Support four more issues of From The QILT2BAG+!
Reading time: About 4 mins
Today is National Coming Out Day and launch day for a little crowdfunding campaign I’m doing to fund the next four issues of From the QILT2BAG+!
From the QILT2BAG+ is a themed collaborative community ‘zine project I started for several reasons:
I love doing print design. It’s one of my favourite things and I wanted a project where I could regularly play around with laying out and designing things that would become physical copies of something people can actually hold in their hands.
Physical stuff is great and increasingly rare in this current stage of history. Everything operates on subscription models where we spend hundred of dollars on media we don’t own that can be taken away on the whims of some executive in a board room. It’s becoming weirdly precious and rare to get to have a piece of media you can hold and keep and share.
I love collaborating with others and uplifting and sharing the work of amazing humans in my community. I am a writer and an artist even if I don’t make my living as either, and it has always meant a lot when anyone supports my creative work. This is why I always do everything I can to support the creative work of others, and ‘zines, as small indie publications, are a great way to connect with other writers and artists and put their work out in the world.
I want to kill the idea of the starving artist. Art is necessary to human thriving. Some of the earliest items we have from the very first humans are artistic creations—jewelry, sculptures, carvings, cave paintings. Without art the world would be a lot less interesting and enjoyable, and yet, artists continue to be undervalued and underappreciated. I wanted to create a project that not just shares writing and art, but helps those who make it get paid for the labour.1
So I set about the first issue by reaching out to fellow writer/polymath Cece Chow, finding others writers and artists through her, and inviting in Spencer of Prairie Fruit Arts to make a cover. I used funds from my Thangka art commission to offer payment to all the contributors, if they wanted it, along with the copies they each got to distribute and keep funds from. I also used my own art income to pay for printing and posting that first copy to contributors outside the city where I live.
It was amazing and everything I wanted it to be.

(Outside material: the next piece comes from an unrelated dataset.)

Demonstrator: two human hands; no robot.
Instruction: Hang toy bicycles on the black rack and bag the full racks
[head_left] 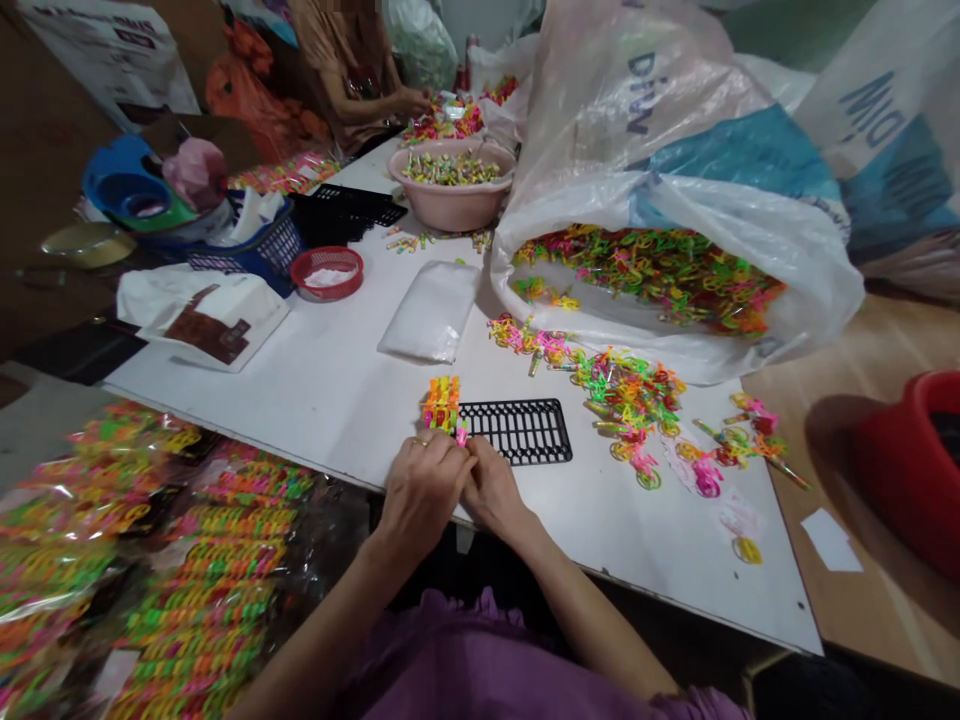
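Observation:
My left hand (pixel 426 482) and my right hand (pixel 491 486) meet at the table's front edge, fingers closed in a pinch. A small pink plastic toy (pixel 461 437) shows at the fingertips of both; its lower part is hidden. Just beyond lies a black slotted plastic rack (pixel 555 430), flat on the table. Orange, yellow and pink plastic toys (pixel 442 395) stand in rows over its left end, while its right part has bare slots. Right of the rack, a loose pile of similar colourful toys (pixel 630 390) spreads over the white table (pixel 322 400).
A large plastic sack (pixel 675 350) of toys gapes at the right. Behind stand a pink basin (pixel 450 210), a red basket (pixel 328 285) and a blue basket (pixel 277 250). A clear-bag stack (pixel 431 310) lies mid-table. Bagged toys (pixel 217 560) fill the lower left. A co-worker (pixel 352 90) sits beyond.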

Since producing issue 1, I have produced two more issues and am in the midst of producing issue number 4. I’ve been able to pay contributors, cover the costs of printing, and get copies posted out to everyone thanks to my small art income. But I am coming to the end of those funds, which is where ya’ll come in.

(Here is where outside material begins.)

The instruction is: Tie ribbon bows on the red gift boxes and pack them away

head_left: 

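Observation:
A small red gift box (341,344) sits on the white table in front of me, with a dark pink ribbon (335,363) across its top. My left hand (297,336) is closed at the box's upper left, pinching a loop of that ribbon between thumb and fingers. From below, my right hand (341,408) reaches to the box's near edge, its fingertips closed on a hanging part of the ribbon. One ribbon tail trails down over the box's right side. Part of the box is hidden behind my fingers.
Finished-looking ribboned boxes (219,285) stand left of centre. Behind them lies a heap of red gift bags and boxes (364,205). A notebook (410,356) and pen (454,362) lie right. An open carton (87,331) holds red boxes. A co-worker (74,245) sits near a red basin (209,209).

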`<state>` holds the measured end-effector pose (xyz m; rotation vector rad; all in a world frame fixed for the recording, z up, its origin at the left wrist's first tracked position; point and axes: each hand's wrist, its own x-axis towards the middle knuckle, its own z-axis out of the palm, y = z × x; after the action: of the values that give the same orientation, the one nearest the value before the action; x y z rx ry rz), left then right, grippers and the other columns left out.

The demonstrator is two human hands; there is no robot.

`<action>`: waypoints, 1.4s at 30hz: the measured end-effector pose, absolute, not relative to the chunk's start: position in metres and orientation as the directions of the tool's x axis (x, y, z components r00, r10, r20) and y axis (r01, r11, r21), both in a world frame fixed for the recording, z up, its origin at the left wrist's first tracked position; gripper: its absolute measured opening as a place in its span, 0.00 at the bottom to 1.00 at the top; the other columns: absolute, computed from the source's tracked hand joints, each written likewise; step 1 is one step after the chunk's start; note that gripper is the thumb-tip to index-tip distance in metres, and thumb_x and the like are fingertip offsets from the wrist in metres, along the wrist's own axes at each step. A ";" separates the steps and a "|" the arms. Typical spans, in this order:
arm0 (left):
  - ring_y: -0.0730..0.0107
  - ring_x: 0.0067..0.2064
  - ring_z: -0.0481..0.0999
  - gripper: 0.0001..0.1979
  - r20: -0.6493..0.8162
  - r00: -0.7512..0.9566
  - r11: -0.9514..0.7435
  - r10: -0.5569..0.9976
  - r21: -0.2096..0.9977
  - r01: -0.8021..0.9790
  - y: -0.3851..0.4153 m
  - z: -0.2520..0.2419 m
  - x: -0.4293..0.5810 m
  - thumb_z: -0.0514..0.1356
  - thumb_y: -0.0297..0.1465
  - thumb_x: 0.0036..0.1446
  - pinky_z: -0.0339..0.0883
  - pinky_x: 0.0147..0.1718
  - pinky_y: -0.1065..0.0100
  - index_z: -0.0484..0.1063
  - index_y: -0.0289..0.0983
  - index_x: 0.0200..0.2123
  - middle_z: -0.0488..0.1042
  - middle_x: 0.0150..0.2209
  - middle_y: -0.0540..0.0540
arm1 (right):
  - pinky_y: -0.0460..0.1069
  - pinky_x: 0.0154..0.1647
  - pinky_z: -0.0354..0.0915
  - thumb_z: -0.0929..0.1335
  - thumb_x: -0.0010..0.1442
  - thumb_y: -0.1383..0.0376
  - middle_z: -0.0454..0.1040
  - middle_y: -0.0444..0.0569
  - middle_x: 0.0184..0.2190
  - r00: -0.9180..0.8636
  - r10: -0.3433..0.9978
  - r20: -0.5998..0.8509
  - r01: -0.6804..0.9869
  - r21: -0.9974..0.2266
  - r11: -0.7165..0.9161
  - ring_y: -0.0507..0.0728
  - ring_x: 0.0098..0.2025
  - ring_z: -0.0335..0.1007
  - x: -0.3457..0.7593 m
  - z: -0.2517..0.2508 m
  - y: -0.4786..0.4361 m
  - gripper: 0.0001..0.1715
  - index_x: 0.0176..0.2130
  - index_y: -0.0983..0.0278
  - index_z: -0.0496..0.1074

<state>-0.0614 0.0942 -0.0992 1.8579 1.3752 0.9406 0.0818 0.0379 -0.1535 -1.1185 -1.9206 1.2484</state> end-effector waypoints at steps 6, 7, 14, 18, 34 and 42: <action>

I have several plans for projects in 2025, including producing four more issues of this ‘zine. I want to keep being able to offer sliding scale payment to contributors, keep printing the ‘zine in full colour so the art and photography can be the best it can be, and continue to invite contributors from far and wide.2
All funds I get from my creative work go right back into my creative work, including the cost of my Adobe subscriptions ($82/month), web hosting fees, art supplies for Sacred Love/Sacred Lives, and getting prints and cards made of my artwork.
My hope with this campaign is to ensure that I have the funds to cover the next four ‘zine issues, while also ensuring I have extra cash to cover my other projects and another little something in the works…
Even if you can only afford $10 for one ‘zine, it matters to me. You can also share the link with anyone you know who might want to be part of this project and support a bunch of 2SLGBTQIA+ folks in our creativity.
I know it’s not 2025 yet, but 2025 is a BIG deal year. It marks twenty years since gay marriage was legalized across Canada and 20 years since I set up and hosted the first ever Fake Mustache show. Fake Mustache is still going strong, and 2025 will be my wife’s and my tenth wedding anniversary—a right neither of us had when we were born. Your support of this campaign will help me celebrate 2025 to the fullest, sharing art and writing from some incredible folks from my community and helping all of us get paid for our labour.
Our stories matter. Our history matters. Having physical copies of a queer produced community ‘zine as a record that we are here, we have always been here, and we will always be here, is powerful.
Please help get the next four issues funded. Share this post. Share the kickstarter page. Tell all your friends.
As of the publication of this post, I have been able to pay an accumulative $717.99 to twelve of the contributors.
There have been seventeen contributors from across Canada and a few Stateside for the first four issues.